Want: An innocuous script and a malign script for which

   double-SHA256(innocuous)

is equal to either

   fast-SHA256(double-SHA256(malign) || r) or
   fast-SHA256(r || double-SHA256(malign))

or  fast-SHA256(fast-SHA256(double-SHA256(malign) || r1) || r0)
or  fast-SHA256(fast-SHA256(r1 || double-SHA256(malign)) || r0)
or ...
 
where r is a freely chosen 32-byte nonce. This would allow the
attacker to reveal the innocuous script before funds are sent to the
MAST, then use the malign script to spend.

Because of the double-SHA256 construction I do not see how this can be
accomplished without a full break of SHA256.

The particular scenario I'm imagining is a collision between

    double-SHA256(innocuous)

and

    fast-SHA256(fast-SHA256(fast-SHA256(double-SHA256(malign) || r2) || r1) || r0).

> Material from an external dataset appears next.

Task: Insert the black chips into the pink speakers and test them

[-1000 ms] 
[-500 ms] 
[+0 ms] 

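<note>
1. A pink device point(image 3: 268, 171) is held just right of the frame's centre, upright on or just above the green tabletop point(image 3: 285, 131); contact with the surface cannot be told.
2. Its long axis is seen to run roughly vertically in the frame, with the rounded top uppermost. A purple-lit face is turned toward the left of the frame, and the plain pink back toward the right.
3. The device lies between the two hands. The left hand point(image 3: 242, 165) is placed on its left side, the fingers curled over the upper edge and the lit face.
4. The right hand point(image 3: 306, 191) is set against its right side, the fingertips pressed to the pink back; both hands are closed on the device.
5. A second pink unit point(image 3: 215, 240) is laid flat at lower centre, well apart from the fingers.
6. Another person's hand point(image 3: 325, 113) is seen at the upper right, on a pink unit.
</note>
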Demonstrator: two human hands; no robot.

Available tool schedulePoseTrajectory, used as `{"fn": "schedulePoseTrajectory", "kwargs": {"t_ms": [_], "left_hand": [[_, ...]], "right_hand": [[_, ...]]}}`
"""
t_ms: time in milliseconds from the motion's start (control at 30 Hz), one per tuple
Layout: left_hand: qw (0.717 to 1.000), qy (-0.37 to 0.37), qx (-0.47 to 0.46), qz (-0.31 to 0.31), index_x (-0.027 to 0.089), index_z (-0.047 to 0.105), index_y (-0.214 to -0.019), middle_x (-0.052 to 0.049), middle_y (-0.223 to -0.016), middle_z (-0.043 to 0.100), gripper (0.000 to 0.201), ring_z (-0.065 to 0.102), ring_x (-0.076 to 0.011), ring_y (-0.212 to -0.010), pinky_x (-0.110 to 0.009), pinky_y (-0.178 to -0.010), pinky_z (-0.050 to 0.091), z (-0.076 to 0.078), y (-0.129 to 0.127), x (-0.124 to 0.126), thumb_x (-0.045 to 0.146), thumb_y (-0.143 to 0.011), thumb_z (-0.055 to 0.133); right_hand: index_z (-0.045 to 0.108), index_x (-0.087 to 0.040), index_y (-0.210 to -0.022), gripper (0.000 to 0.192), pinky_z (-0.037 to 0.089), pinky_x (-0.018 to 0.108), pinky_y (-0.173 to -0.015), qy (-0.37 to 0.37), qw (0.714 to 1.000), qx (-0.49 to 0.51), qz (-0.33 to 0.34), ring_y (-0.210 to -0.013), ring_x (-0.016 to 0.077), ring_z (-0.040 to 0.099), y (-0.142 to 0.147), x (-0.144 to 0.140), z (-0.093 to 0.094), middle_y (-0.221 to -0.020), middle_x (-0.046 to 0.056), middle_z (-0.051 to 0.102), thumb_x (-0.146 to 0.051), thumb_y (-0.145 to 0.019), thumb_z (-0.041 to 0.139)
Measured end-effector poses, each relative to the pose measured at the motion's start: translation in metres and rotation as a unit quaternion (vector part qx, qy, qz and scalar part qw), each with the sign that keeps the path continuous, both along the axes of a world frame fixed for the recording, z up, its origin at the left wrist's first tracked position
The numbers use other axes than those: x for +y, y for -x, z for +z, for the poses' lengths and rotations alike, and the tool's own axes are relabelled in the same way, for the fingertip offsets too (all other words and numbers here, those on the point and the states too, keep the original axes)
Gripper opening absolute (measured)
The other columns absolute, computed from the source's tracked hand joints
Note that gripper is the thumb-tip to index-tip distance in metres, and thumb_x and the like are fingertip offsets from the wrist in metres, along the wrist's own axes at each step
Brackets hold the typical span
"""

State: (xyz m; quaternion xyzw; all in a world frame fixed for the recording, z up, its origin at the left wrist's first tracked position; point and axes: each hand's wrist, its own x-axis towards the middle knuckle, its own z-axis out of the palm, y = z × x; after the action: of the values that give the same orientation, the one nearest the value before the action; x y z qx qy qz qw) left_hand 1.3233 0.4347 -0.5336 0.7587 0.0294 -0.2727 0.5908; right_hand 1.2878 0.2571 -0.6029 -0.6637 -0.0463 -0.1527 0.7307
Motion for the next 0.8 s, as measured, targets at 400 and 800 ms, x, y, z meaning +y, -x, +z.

where innocuous is a Bitcoin Script that is between 32 and 55 bytes long.

Observe that when data is less than 55 bytes then double-SHA256(data) = fast-SHA256(fast-SHA256(padding-SHA256(data)) || 0x8000...100) (which is really the crux of the matter).

Therefore, to get our collision it suffices to find a collision between

    padding-SHA256(innocuous)

and

    fast-SHA256(double-SHA256(malign) || r2) || r1

r1 can freely be set to the second half of padding-SHA256(innocuous), so it suffices to find a collision between

   fast-SHA256(double-SHA256(malign) || r2)

and the first half of padding-SHA256(innocuous) which is equal to the first 32 bytes of innocuous.

Imagine the first opcode of innocuous is the push of a value that the attacker claims to be his 33-byte public key.
So long as the attacker doesn't need to prove that they know the discrete log of this pubkey, they can grind r2 until the result of fast-SHA256(double-SHA256(malign) || r2) contains the correct first couple of bytes for the script header and the opcode for a 33-byte push.  I believe that is only about 3 or 4 bytes of they need to grind out.